They can help you do general things like saving, budgeting, and managing your money as well as more specific things like finding grocery coupons, online shopping discounts, and discounts on services and events in your local area. Here is a rundown of some of the leading apps.
There are saving apps that can help you save money without feeling too much of a pinch in your wallet. Some of these also offer investment services:
- Acorns: Acorns rounds up purchases to the nearest $1 made by cards that you grant access to, such as some or all debit and credit cards, and invests the rounded-up balance (in $5 increments). After you answer some questions about goals and feelings about risk, Acorns will recommend a portfolio choice (although you can select any), such as Conservative through Aggressive ETF portfolios. Through their Found Money solution, select vendors (such as Apple, Blue Apron, Macy’s and WalMart) will add a percentage of your purchase into your account on top of your roundup.
- Buxfer: Buxfer seeks to enable users to make better decisions on where they spend their money. Not believing in a one-size-fits-all solution, it allows people to tailor the product to best fit their needs while providing personalized advice on ways to save.
- Digit: Digit connects to your bank account in order to analyze your inflows and outflows of money. From there, it moves money from your checking to your Digit savings account which, as an e-savings account, normally offers higher interest rates. Although it’s free for the first 100 days, they charge $2.99 per month afterward.
- Icebox (from finder.com): Icebox prevents impulse buying by replacing your “Buy Now” button with one to put it “on ice” so that the item can only be purchased after a certain amount of time. Think about it like a waiting period before you get that tattoo on spring break.
- Qoins: Qoins is similar to Acorns in that it rounds up purchases made on debit and credit cards to the nearest dollar, but instead of investing the money, it pays down the existing debt. By automating the process, including sending out payments, they seek to provide a painless process to help people gain financial freedom. They charge $1.99 per month, which is deducted from the total “roundups,” and the service can be paused or canceled at any time.
- Stash: Stash provides multiple offerings such as investment and banking services, but for savings, they offer a product called “Smart-Save.” It will analyze your average expenditures over the last six months and determine your projected bills. What is left is spare cash, which it will place in a personal Stash account to earn interest, or you can opt to invest the capital in the markets. Smart-Save is free for all users; however, investment accounts are charged $1 per month for balances under $5,000 and 0.25% for accounts greater than $5,000.
- TrueBill: Do you have recurring costs for services that you just don’t use? Are there refunds out there that you don’t know about? Well, let TrueBill do the legwork to save you some cash and possibly get you money back on the things that you didn’t even know you were paying for. Recurring charges are tricky things. TrueBill can help.
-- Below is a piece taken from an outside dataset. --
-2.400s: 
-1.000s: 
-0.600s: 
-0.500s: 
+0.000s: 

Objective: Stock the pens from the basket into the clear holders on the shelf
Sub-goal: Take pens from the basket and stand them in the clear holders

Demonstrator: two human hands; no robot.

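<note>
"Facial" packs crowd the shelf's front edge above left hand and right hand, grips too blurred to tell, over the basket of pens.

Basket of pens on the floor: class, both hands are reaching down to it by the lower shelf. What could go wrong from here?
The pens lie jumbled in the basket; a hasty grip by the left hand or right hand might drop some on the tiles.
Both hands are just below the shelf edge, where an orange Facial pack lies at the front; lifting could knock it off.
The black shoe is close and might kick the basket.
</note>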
- Trim: Trim provides a hassle-free way to find out if you’re paying too much on your recurring expenses. All you have to do is connect your debit and credit card accounts, and Trim will analyze where you may be able to save more money. This includes canceling subscriptions, negotiating utility bills, or suggesting cheaper alternatives. The basic service, which includes identifying savings and, in some cases, canceling subscriptions, is free. However, for more advanced bill negotiation and their Amazon Price Patrol tool, they will charge you a 25% success fee on what you save.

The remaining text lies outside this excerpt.